The Artist: That’s a common logic for many museums. There’s all that Polynesian “primitive” at The Met, “the Polynesian wing.” A Rockefeller relation went to Polynesia. There’s a grand story about his infatuation with artifacts from this region and his travels there, expeditions to collect and I think he even got himself killed along the way. What’s housed in cultural institutions has always been tied to an elite person’s “this is my interest.” The wealthy are the ones with the means to collect on a grand scale and support their care.
MOD: That’s the whole argument—that it’s always been that way. This is the problem with the West. This is the problem with the kind of priorities and the principle of behavior that are embodied by these institutions, and of course something like this call-out culture, which is great in the sense that it’s calling it out, but it seems to be calling for reform as if it’s one thing.
The Dealer: It provides a 1% accountability.
MOD: But it’s calling for reform of this thing that wants the system to be better for everyone. I guess, the thing that I haven’t thought through is, can the system be better for everyone? Is it possible? Or should the system be fundamentally abandoned and rebuilt? How can you fix the system?
The Artist: Circling back to where should someone focus their energies, that’s a serious question. Maybe, they should be tearing down the institution—or perhaps they should be going there to make alliances. Personal motivations begin to make these choices for you.
MOD: Now, there is different media engagement. Facebook and social media allow for a different channel, I mean fundamentally reterritorialized.
The Dealer: It’s interesting, because it doesn’t happen on Instagram.
MOD: Yeah, Instagram doesn’t function like that because Instagram is pure image.
The Dealer: Nah, I think it’s because it’s one person.
MOD: Ah, yeah… So, it’s atomized?
The Dealer: Facebook is more like “here’s this article!”
The Artist: That’s why Instagram is a great tool for capitalism… I saw some ad in the subway today. It was an ad for luggage and it said “the luggage for insta-influencers.”
The Critic: Nice.
MOD: So, where was I? We were talking about call-out culture, the reterritorializing wave of social media…
The Dealer: Call-out culture is interesting because it’s different than counterculture.

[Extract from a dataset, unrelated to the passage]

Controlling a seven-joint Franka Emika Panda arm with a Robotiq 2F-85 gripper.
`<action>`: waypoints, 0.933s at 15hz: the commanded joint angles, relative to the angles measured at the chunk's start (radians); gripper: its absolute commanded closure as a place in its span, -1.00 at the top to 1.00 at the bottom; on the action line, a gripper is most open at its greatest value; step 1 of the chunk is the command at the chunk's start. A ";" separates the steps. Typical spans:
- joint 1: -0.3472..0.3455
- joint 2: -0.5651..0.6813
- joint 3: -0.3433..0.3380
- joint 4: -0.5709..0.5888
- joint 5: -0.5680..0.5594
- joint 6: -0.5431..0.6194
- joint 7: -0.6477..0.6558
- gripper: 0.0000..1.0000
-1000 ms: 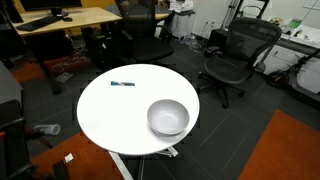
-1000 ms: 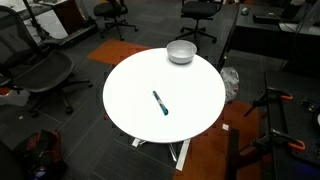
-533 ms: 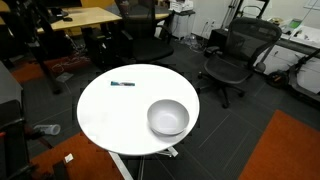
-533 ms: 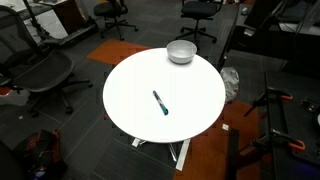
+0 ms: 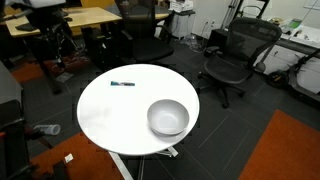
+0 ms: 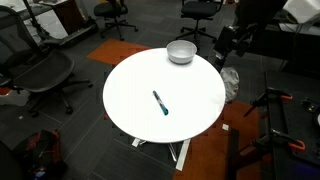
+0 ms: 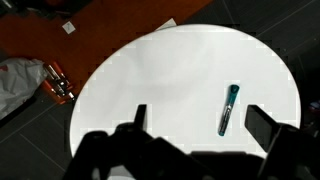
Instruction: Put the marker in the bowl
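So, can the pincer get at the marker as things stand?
Probably yes: the marker lies alone on the table, the bowl stands well apart near the rim, and the open pincer looks down on it with nothing between.

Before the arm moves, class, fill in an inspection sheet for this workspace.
Surface: round white table.
Job's things: marker lies flat on the table, apart from the bowl; bowl upright near the table's edge, nothing in it.
Clutter: nothing seen on the table.
Gripper: gripper open, above the table, holding nothing.
Cables: nothing seen.
Surroundings: office chairs, wooden desk, orange carpet patch.
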 commanded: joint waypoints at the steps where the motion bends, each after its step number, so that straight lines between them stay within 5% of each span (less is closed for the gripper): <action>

MOD: Yeah, it is. I guess, that’s what I’m thinking too.
The Artist: Call-out culture has replaced counterculture.
MOD: Maybe it’s trying to balance the terms of coercion and consent.
The Artist: Because we’re all supposedly living in the mainstream.
MOD: It’s like call-out culture has really awkwardly… maybe in a kind of inchoate way… it’s fresh, it’s new, so the techniques still need some more practice, I would say. That still sounds pejorative… And between this kind of coercing reform, consenting to it, and kind of balancing those things.
The Critic: What’s the coercing reform, what do you mean by that?
MOD: They’ve been consenting for so long.
The Critic: Who is “they”?
MOD: Whoever’s calling out.
The Critic: The swarm, the critics, the social media…
MOD: The people that feel marginalized by the dominant representations and expressions of artistic culture and its canonized values.
The Artist: It’s just as much social justice warriors or alt-right…
MOD: It’s the same technique.
The Critic: All the pretty little snowflakes, every snowflake voice must be heard.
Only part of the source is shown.